Every line of the material is to be returned verbatim. Pictures stay out.

++++ Recorded data ++++

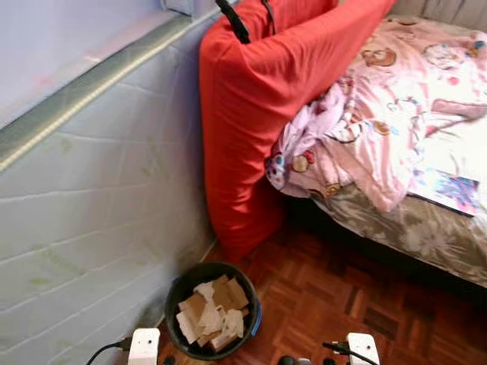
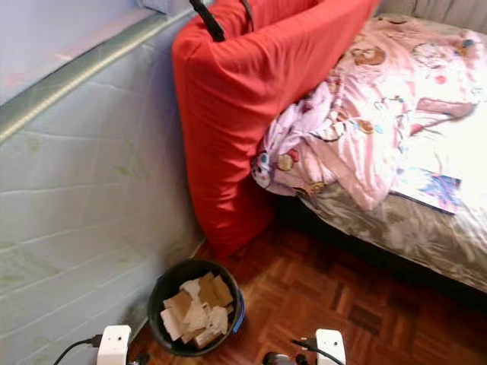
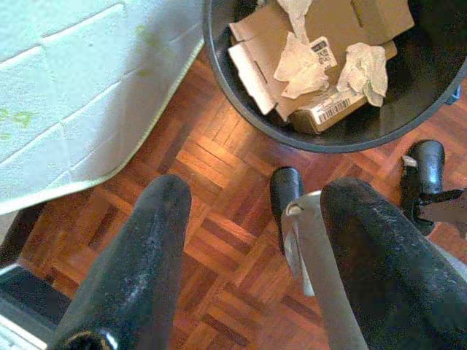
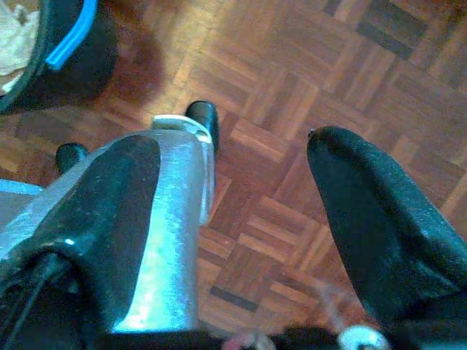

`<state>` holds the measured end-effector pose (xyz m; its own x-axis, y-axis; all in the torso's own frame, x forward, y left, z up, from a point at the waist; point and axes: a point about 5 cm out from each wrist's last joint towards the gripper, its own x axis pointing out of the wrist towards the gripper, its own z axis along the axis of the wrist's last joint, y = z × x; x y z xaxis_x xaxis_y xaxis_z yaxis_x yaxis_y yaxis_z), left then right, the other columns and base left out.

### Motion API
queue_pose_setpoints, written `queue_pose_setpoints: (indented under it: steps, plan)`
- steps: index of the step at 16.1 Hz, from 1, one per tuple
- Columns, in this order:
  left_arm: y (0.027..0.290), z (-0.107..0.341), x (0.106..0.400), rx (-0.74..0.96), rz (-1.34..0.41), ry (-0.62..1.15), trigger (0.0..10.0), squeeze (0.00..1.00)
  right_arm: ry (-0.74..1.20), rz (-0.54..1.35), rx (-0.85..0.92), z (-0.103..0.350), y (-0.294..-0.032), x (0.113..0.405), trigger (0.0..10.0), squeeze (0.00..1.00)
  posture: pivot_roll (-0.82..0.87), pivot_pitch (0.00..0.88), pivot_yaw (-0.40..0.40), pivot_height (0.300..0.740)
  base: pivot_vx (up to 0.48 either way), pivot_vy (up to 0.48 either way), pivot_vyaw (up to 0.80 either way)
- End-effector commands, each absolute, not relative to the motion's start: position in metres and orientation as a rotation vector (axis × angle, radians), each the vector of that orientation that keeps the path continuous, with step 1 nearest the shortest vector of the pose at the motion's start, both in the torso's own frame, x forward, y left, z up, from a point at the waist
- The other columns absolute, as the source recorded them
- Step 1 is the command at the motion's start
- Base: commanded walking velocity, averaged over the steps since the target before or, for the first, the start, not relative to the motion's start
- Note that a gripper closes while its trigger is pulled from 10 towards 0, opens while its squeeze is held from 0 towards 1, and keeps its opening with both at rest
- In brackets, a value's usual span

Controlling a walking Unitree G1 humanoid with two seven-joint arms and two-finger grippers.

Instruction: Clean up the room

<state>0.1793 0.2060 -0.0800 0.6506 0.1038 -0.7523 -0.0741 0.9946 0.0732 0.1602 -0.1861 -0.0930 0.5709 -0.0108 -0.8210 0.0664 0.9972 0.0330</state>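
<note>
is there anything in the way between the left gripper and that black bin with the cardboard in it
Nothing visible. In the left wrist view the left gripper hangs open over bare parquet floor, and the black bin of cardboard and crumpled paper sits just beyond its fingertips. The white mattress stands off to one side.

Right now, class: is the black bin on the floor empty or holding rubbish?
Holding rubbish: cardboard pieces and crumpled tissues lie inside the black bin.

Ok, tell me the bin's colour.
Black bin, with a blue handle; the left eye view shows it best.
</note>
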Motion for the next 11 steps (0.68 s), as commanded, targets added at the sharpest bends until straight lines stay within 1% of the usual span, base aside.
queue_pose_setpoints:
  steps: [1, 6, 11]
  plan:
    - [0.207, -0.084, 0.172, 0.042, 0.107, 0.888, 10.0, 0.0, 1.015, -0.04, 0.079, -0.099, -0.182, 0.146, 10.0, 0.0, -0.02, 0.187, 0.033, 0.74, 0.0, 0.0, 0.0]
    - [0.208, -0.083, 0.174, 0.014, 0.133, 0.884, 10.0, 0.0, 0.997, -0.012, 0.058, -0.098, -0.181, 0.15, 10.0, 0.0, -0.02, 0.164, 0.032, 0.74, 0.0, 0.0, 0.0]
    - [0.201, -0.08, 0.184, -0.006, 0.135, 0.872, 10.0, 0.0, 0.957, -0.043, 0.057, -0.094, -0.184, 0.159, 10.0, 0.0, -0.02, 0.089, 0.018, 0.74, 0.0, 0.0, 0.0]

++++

### [Output]
`<state>` holds the measured end-effector pose (xyz m; its own x-axis, y-axis; all in the torso's own frame, x forward, y left, z up, from a point at the waist; point and axes: a point about 5 cm out from each wrist's last joint towards the gripper, its own x axis pointing out of the wrist towards the gripper, its own z axis along the axis of the wrist's last joint, y = z × x; x y z xaxis_x xaxis_y xaxis_z yaxis_x yaxis_y yaxis_z), left then right, the other columns and base left out.

### Motion API
queue_pose_setpoints, written `queue_pose_setpoints: (indented under it: steps, plan)`
- steps: index of the step at 16.1 Hz, from 1, one per tuple
- Columns, in this order:
  left_arm: y (0.027..0.290), z (-0.107..0.341), x (0.106..0.400), rx (-0.74..0.96), rz (-1.34..0.41), ry (-0.62..1.15), trigger (0.0..10.0), squeeze (0.00..1.00)
  right_arm: ry (-0.74..1.20), rz (-0.54..1.35), rx (-0.85..0.92), z (-0.103..0.350), y (-0.294..-0.032), x (0.113..0.405), trigger (0.0..10.0), squeeze (0.00..1.00)
  posture: pivot_roll (-0.82..0.87), pivot_pitch (0.00..0.88), pivot_yaw (-0.40..0.40), pivot_height (0.300..0.740)
  base: pivot_vx (up to 0.48 either way), pivot_vy (up to 0.48 either way), pivot_vyaw (up to 0.80 either way)
- End-effector commands, each absolute, not relative to the motion's start: position in metres and orientation as a rotation vector (axis × angle, radians), each the vector of that orientation that keeps the path continuous, with step 1 nearest the shortest vector of the pose at the motion's start, both in the torso's own frame, x forward, y left, z up, from a point at the waist
- The other columns absolute, as the source recorded them
- Step 1 is the command at the motion's start
- Base: commanded walking velocity, averaged over the steps since the target before or, for the first, the start, not relative to the motion's start
- Note that a gripper closes while its trigger is pulled from 10 towards 0, opens while its squeeze is held from 0 towards 1, and keeps its opening with both at rest
- In brackets, a value's usual span

Controlling a walking Unitree G1 humanoid with two seven-joint arms and two-finger grippers.

Instruction: Clean up the room

<state>0.1793 0.2060 -0.0800 0.6506 0.1038 -0.7523 -0.0741 0.9946 0.0732 0.1602 -0.1861 -0.0930 0.5709 -0.0108 -0.8210 0.0664 0.9972 0.0330</state>
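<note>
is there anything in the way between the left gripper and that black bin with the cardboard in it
Nothing visible. In the left wrist view the left gripper hangs open over bare parquet floor, and the black bin of cardboard and crumpled paper sits just beyond its fingertips. The white mattress stands off to one side.

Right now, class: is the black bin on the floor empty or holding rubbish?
Holding rubbish: cardboard pieces and crumpled tissues lie inside the black bin.

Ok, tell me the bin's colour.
Black bin, with a blue handle; the left eye view shows it best.
</note>
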Motion for the next 11 steps (0.68 s), as commanded, targets added at the sharpest bends until straight lines stay within 1% of the usual span, base aside.
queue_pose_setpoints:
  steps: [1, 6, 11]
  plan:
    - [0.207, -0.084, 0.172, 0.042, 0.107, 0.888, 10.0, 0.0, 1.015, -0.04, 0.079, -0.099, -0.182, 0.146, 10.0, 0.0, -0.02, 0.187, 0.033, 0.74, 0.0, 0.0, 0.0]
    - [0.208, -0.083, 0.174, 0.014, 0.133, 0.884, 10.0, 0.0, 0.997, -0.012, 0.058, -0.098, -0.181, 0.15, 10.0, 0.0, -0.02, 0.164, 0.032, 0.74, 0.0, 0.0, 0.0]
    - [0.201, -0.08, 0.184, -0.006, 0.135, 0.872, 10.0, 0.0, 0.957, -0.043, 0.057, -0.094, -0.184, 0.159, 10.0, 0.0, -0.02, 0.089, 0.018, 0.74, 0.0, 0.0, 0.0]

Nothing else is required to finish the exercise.